Für viele ist er nur ein Versager, der vor dem Supermarkt bettelt. Die meisten verabscheuen ihn. Eines Tages sah ich ein Kind, das vor dem Supermarkt auf seine Eltern wartet. Es hielt ein Hündchen, angezogen in einem dicken Pullover, an der Leine. Es war Winter, es war kalt, doch Jonas saß mit offenem Hemd da und sah so aus, als ob er schwitzt. Er unterbrach sein Lied und fragte das Kind: „Geht er mit dir spazieren?“ und zeigte auf den Hund. „Nein. Ich gehe mit ihm spazieren!“, antwortete das Kind. „Bist du sicher, dass es nicht umgekehrt ist?“, fragte Jonas.
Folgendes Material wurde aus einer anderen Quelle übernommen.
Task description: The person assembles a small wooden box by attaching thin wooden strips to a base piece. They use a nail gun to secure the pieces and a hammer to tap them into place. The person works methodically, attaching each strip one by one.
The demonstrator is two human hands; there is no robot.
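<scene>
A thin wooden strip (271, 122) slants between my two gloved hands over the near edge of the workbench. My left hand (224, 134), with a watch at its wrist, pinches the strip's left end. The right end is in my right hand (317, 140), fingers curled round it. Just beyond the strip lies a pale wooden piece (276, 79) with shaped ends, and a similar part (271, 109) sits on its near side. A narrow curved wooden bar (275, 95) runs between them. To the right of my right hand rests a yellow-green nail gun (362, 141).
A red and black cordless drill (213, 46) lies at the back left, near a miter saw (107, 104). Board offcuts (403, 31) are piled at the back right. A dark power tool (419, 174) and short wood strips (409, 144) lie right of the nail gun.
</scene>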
Das brachte das Kind zum Schweigen und Jonas zum Strahlen. Kurz danach fing er zu lachen an. Sein Lachen sprang auf das Kind über und es lachte auch. In diesem Moment kam seine Mutter. „Was gibt es da zu lachen?“, fragte sie. Ihr Sohn versuchte, ihr Jonas Witz zu erzählen. Sie schaute ihn mit Abscheu an. „Kinder sollen so erzogen werden, dass sie lieb und verantwortungsvoll gegenüber Tieren sind!“ „Sie haben Recht, gnädige Frau, ich liebe meine Haustiere und bringe sie überall hin mit mir! Es sind um die zwei Hundert!“ „Um die zwei Hundert?“, wunderte sich die Mutter. „Ich habe sie nicht genau gezählt, und sie sind immer in Bewegung!“. „Wie geht denn das?“, fragte das Kind. Jonas kratzte sich am Nacken. „Läuse bleiben ja nie still!“

Die Mutter und das Kind verschwanden in Lichtgeschwindigkeit. Jonas lachte. Er lachte wie ein Baby, von innen strahlend, grundlos zufrieden, dass er noch am Leben ist.